Copy the material below verbatim from the line with "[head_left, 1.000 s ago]" to the line with "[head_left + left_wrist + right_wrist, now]", both lines included, omitting pictures and every line outside that range.

** Opening Source data block **

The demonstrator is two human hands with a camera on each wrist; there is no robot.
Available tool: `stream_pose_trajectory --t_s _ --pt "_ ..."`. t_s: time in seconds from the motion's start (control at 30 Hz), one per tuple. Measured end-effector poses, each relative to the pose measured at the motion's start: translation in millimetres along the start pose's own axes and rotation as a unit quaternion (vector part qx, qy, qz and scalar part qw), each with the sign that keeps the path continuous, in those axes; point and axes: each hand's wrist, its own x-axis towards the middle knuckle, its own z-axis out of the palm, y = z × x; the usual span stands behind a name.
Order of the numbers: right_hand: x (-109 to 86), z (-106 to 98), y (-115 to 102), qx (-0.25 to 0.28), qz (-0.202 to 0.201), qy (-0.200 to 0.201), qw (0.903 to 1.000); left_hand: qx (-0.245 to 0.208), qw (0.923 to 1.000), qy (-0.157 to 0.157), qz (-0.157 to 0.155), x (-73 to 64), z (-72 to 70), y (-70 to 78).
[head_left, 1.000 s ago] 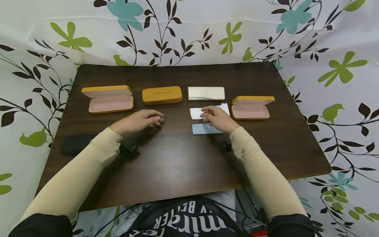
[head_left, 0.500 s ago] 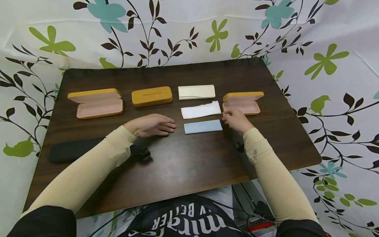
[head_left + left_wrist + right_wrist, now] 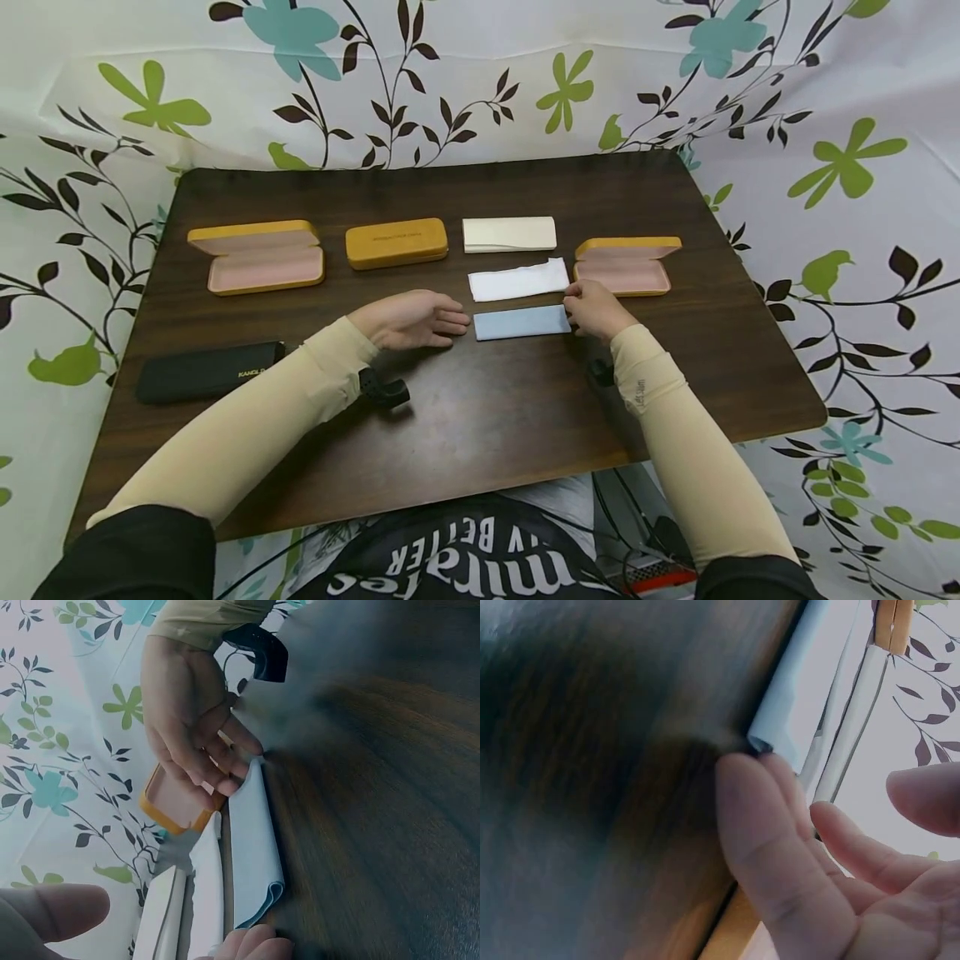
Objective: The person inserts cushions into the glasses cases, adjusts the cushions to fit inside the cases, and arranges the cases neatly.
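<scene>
a dark shirt (image 3: 525, 521) with white lettering shows at the near edge of the table (image 3: 495, 425), whose top is brown wood grain with rounded corners and a patch of glare toward the front. cream sleeves (image 3: 690, 450) reach over it, a black device (image 3: 384, 390) under the left wrist. past the far edge hangs a white curtain (image 3: 483, 37) printed with leafy sprigs and flowers, running round both sides too.

a black case (image 3: 198, 375) lies by the left sleeve. the blue cloth (image 3: 522, 323) lies folded flat between the two grips. the left grip (image 3: 411, 321) has straight, relaxed fingers, tips just beside the cloth's left end; contact is hard to tell. the right grip (image 3: 596, 311) has loosely extended fingers, tips at the right end, apparently touching it, thumb apart. behind come a white cloth (image 3: 517, 281), the right yellow case (image 3: 622, 275), lid up, the left yellow case (image 3: 266, 268), lid up, a closed yellow case (image 3: 396, 244) and a cream piece (image 3: 510, 234).
</scene>
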Motion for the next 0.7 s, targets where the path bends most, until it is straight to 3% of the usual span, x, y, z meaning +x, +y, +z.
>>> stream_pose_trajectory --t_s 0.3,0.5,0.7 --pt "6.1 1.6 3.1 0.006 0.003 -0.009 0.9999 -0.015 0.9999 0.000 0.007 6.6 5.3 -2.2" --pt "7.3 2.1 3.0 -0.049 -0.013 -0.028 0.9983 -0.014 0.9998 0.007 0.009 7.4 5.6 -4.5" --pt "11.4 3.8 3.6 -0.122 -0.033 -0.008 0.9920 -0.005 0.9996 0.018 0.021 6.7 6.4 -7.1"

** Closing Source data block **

• Your response:
[head_left, 1.000 s ago] 
[head_left, 0.500 s ago] 
[head_left + left_wrist + right_wrist, now] 

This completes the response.